Yamashita was 38 years old when, after 5 years of hard work and effort, he finally won his case against the Marine Corps . By that time, Yamashita was already an attorney in Washington and his fight resulted in a high level apology and the offer of the commission as a captain. In 1994, he stood in front of the crowd, with overwhelming joy and victory, and told the crowd that the victory means so more to him compared to five years ago. "His commissioning today is a tribute to his dedication, a tribute to his courage," said Rep. Norman Y. Mineta, a Japanese-American lawmaker and one of the members of Congress who backed Yamashita.

==Fighting Tradition==
Fighting Tradition: A Marine's Journey to Justice is a book written by Yamashita about his struggle to fight and expose the racial discrimination against Asian Americans and other minorities within various levels of the Corps. The book covers in detail the story of Yamashita's 10 weeks of training and the racial harassment that he faced. In addition, Yamashita provides vignettes of life for second and third generation Japanese-Americans. Yamashita also tries to construct political meanings of Japanese-American identity in Hawaii. Yamashita did not intend to draw the stereotypes of Asian stoicism which has been part of the western thinking but some of his statements in the book indirectly points to that explanation. This is especially when he talked about how his parents never share with him about their experience of discrimination with hope to protect him from the harsh reality of the world or America. Overall, Fighting Tradition contributes to our understanding of the complexities of racism in a conservative society. It is a reminder of the power and importance of political mobilization by an individual to reach justice.

==A Most Unlikely Hero==
A Most Unlikely Hero is a documentary in 2003 about Captain Yamashita and his battle against racism in the Marine Corps.

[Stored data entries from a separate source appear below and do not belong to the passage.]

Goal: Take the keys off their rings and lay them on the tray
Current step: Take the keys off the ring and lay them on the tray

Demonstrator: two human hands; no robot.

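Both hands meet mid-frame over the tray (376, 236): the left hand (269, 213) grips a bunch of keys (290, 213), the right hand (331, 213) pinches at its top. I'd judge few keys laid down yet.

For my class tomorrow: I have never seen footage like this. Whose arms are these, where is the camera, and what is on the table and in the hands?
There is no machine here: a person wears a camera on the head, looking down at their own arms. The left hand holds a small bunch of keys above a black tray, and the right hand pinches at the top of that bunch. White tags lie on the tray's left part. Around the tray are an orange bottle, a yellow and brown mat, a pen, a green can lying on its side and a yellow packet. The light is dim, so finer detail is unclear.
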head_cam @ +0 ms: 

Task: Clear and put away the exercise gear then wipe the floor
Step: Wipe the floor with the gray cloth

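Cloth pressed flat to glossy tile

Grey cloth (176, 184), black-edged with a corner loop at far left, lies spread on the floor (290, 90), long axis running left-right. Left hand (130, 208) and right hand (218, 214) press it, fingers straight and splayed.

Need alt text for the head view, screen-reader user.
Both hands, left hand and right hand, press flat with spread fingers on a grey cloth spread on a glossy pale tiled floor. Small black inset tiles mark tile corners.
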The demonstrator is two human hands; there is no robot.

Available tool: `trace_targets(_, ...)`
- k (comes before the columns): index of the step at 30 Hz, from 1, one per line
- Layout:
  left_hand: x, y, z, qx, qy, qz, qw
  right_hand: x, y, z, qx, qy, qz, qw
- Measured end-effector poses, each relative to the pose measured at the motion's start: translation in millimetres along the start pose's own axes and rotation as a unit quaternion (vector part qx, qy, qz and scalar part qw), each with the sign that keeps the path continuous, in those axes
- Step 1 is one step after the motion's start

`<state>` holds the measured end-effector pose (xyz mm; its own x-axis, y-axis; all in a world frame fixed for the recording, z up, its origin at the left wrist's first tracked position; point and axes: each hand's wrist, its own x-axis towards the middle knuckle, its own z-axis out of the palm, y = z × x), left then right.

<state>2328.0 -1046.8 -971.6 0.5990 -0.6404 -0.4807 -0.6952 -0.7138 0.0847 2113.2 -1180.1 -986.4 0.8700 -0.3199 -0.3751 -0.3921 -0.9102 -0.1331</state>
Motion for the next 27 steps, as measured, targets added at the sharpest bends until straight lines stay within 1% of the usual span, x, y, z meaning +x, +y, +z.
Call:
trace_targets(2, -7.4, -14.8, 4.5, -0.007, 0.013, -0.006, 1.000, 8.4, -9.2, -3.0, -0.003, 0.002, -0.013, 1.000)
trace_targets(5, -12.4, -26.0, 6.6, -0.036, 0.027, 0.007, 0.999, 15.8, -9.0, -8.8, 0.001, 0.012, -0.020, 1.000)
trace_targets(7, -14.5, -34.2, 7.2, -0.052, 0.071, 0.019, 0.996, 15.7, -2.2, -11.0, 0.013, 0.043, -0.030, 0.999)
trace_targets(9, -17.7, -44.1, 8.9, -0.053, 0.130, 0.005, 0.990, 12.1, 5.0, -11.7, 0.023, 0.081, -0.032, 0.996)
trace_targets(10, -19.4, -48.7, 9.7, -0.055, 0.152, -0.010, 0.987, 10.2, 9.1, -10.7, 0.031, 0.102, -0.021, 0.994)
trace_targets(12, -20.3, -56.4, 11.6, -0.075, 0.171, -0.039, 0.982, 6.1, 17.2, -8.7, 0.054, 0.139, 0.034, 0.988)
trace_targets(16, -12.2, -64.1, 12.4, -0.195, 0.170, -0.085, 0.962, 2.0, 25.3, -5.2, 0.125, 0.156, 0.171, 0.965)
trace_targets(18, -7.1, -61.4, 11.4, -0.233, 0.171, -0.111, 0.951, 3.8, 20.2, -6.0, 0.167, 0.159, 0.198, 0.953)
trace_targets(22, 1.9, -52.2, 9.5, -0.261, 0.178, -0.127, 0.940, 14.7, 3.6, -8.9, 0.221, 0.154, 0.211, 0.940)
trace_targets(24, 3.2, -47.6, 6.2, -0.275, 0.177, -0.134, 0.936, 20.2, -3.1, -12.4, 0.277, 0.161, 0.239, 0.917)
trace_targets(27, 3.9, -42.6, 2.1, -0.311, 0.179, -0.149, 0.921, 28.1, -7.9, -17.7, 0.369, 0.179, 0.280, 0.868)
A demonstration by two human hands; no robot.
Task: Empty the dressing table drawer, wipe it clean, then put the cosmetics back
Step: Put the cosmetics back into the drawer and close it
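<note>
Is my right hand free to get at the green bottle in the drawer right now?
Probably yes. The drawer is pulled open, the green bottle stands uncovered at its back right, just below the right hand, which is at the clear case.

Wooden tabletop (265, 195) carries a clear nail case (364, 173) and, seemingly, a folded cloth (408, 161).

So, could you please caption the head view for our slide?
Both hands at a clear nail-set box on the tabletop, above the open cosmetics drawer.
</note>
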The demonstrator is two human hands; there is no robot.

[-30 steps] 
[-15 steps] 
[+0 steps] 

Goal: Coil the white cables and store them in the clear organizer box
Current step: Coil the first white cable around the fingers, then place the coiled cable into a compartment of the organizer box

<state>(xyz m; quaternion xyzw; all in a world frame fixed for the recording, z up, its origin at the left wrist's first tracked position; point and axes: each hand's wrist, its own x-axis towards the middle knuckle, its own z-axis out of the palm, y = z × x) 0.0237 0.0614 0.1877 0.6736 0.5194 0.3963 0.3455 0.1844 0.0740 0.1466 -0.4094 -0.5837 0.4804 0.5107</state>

It is a 60-minute film by Steve Okino and enfolds the story of the 10 weeks of training in the USMC, just like in the book, Fighting Tradition. Steve Okino was a member of the board of the Japanese American Citizens League (JACL). During Yamashita's battle against the Marines, the JACL was a lead supporter and Okino was involved with community relations and the media. After Yamashita won the case, Okino started directing and producing the film, A Most Unlikely Hero, which took him eight years.